“You sound like an artist more than you look like one!” said the boy as he was getting ready to paint.
“What does an artist look like?” I enquired.
After a moment of hesitation, carefully choosing his words and avoiding references that may be unkind he resorted to the stereotype “Oh, you know, you should wear a smock all splattered with paint.”
‘I have a lot of them at home, so that’s okay, I am an artist.’ I replied.
To Be or Not to BE
Regardless of the outfit we wear, to bring ourselves to declare “I am an artist” takes great courage; it took me years to get used to say it, aware of the reactions I would set off just by declaring that.
I wonder why I have no problems at all to say that I am a gardener or a cook though, unlike the art, I have no school degrees in the last two. Yet to be an artist is just great, it keeps you young providing you keep playing, exploring and creating.
I spend much time during workshops to reassure people that if you engage in art activities regularly you are in fact an artist. Perhaps I should change tactic and start the class by presenting everyone with an artist’s smock so that we can all settle down into working. If the uniform makes the soldier surely the smock makes the artist.
Art is for Everyone
I believe that everybody that so choose can do art and that creative expression has little to do with technique. Much more important is to enrich our visual language and learn the real art of letting go, connecting with your source, quietening your ego and your mind. The right technique comes of its own accord, with some guidance and the reassurance that everything is allowed: copying, tracing, using the material the way it feels right to you; liberally experimenting with textures, lines, forms and colours.

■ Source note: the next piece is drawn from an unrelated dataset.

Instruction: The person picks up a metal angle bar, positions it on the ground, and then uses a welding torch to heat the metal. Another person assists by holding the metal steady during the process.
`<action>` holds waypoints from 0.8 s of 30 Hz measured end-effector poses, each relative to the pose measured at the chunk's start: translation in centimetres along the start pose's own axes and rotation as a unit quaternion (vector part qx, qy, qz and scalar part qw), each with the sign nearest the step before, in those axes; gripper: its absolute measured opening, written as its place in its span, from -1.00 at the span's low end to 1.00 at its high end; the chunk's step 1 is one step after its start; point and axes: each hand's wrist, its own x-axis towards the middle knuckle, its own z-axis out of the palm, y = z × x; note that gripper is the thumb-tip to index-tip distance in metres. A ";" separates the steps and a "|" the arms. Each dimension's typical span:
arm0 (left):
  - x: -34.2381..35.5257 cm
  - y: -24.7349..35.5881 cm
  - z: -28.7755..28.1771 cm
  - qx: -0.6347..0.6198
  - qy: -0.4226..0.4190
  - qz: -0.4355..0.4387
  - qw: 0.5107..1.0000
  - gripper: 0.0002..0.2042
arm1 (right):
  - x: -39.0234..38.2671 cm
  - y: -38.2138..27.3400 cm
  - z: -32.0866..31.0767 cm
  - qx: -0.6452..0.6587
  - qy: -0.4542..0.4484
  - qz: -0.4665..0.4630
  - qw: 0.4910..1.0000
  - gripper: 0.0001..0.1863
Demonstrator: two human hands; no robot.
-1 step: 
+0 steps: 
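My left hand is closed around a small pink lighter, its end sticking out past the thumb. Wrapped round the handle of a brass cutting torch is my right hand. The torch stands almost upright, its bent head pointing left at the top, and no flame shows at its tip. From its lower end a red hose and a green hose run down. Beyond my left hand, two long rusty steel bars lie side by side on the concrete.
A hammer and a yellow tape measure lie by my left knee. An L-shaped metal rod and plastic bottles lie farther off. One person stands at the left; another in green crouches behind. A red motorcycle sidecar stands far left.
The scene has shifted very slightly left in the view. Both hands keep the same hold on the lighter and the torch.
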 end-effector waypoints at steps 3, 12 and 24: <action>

Most important is to allow a transformation to occur. The final result may not be what you had in mind (and very seldom it is) but to accept and work with what comes through is the real skill. The creative urge that is in every one of us needs to be acknowledged; for some people is so strong that it permeates every aspects of their life and indeed it becomes life, something you can’t live without and that can’t be repressed. For other people making art is a gentle way to achieve balance, enjoyment or healing. Whatever the reason creative expression can’t be bottled up, like an active volcano that energy is always simmering away, always waiting to erupt and create magnificent spectacles. It is in that space and time when you are fully immersed in creating a something new that the possibilities are infinite: doors keep opening just enough to admit a new sensation, hints and suggestions about what we are looking for! Sometimes those prompts come to us from other art sources – poetry, drama, music or dreams. What we need, looked for, search for is everywhere, all around us, waiting to be recognized and worked with.
Creation is a Voyage
“La Création est un voyage” says a sentence written big on a wall inside the new breathtakingly beautiful Frank Gehry’s building in Paris, the Louis Vuitton Foundation, and indeed it is. The more I learn about the creative process the more there is to know and that’s what my job is about. The more my ‘students’ ask for directions the more I am reluctant to give any because I realize that all I can do is to guide and point to the prompts that are there but that they cannot yet see and let them choose which one to explore.
We all have our own map to navigate and are captain of our ship; no one else can do the voyage for us.